Given material below:
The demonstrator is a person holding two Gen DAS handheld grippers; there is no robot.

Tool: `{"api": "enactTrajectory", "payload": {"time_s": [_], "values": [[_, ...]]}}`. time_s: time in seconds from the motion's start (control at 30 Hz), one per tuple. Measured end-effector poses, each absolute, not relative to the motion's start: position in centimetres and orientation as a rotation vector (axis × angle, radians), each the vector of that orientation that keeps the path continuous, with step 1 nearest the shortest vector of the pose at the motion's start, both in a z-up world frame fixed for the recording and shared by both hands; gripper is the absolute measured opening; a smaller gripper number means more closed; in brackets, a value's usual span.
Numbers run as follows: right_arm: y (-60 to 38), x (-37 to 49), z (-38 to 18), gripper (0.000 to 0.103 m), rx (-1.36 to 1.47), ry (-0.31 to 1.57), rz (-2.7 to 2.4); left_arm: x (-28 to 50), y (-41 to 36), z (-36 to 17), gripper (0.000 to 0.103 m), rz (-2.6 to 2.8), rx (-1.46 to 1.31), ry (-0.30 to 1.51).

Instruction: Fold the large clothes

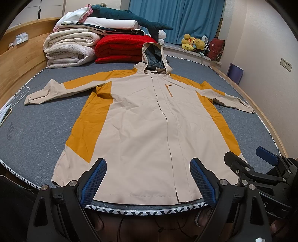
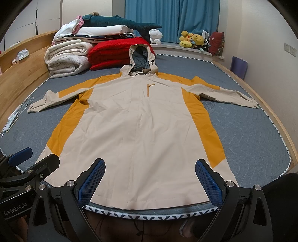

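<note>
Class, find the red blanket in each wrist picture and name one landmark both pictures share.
Left wrist view: the red blanket lies upper centre, just left of the jacket's hood.
Right wrist view: the red blanket lies upper centre-left, behind and left of the hood.
Shared landmark: the blue curtain at the top.

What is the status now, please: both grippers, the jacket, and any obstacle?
Left gripper and right gripper open, holding nothing. Beige and mustard hooded jacket flat on grey quilted mattress, sleeves spread, unfolded. Nothing lies on it.
</note>
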State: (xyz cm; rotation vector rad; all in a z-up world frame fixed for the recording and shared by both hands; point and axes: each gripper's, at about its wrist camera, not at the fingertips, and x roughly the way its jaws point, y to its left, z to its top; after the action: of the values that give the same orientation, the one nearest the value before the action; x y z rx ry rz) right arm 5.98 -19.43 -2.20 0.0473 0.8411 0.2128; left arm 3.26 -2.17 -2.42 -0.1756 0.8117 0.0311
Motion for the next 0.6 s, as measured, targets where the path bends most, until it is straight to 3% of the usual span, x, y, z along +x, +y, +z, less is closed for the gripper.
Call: {"api": "enactTrajectory", "payload": {"time_s": [0.6], "values": [[-19.40,5.97,-2.36,0.097,0.046,0.840,0.213,3.28,-2.25,-2.48,0.089,0.031,-0.179,0.813]]}}
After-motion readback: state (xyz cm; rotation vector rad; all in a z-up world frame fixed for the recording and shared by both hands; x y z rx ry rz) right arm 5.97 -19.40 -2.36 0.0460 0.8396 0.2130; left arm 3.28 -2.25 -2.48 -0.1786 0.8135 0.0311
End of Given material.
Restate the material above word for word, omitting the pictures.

- [Exercise result]:
The demonstrator is a person holding two Gen DAS handheld grippers; there is no robot.

Tool: `{"api": "enactTrajectory", "payload": {"time_s": [_], "values": [[_, ...]]}}`. time_s: time in seconds from the motion's start (control at 30 Hz), one per tuple. Measured end-effector poses, each absolute, not relative to the motion's start: position in centimetres and orientation as a rotation vector (axis × angle, radians), each the vector of that orientation that keeps the path continuous, with step 1 nearest the shortest vector of the pose at the motion's start, both in a z-up world frame fixed for the recording and shared by both hands; gripper is the absolute measured opening; a smaller gripper number means more closed; in brackets, a value's usual span.
Numbers run as follows: right_arm: y (-60 to 38), x (-37 to 49), z (-38 to 18), gripper (0.000 to 0.103 m), rx (-1.36 to 1.47), ry (-0.31 to 1.57), rz (-2.7 to 2.4); left_arm: x (-28 to 50), y (-41 to 36), z (-36 to 17), gripper (0.000 to 0.103 m), rz (-2.6 to 2.8), rx (-1.46 to 1.31), ry (-0.30 to 1.51).

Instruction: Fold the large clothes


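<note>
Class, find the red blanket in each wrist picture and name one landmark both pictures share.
Left wrist view: the red blanket lies upper centre, just left of the jacket's hood.
Right wrist view: the red blanket lies upper centre-left, behind and left of the hood.
Shared landmark: the blue curtain at the top.

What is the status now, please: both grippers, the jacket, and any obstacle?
Left gripper and right gripper open, holding nothing. Beige and mustard hooded jacket flat on grey quilted mattress, sleeves spread, unfolded. Nothing lies on it.
</note>
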State: (xyz cm; rotation vector rad; all in a z-up world frame fixed for the recording and shared by both hands; point and axes: each gripper's, at about its wrist camera, not at the fingertips, and x roughly the way its jaws point, y to its left, z to its top; after the action: of the values that give the same orientation, the one nearest the value before the action; x y z rx ry rz) right arm 5.98 -19.43 -2.20 0.0473 0.8411 0.2128; left arm 3.26 -2.17 -2.42 -0.1756 0.8117 0.0311
Motion for the next 0.6 s, as measured, targets where the path bends most, until it is straight to 3% of the usual span, x, y, z along +x, +y, +z, less is closed for the gripper.
Call: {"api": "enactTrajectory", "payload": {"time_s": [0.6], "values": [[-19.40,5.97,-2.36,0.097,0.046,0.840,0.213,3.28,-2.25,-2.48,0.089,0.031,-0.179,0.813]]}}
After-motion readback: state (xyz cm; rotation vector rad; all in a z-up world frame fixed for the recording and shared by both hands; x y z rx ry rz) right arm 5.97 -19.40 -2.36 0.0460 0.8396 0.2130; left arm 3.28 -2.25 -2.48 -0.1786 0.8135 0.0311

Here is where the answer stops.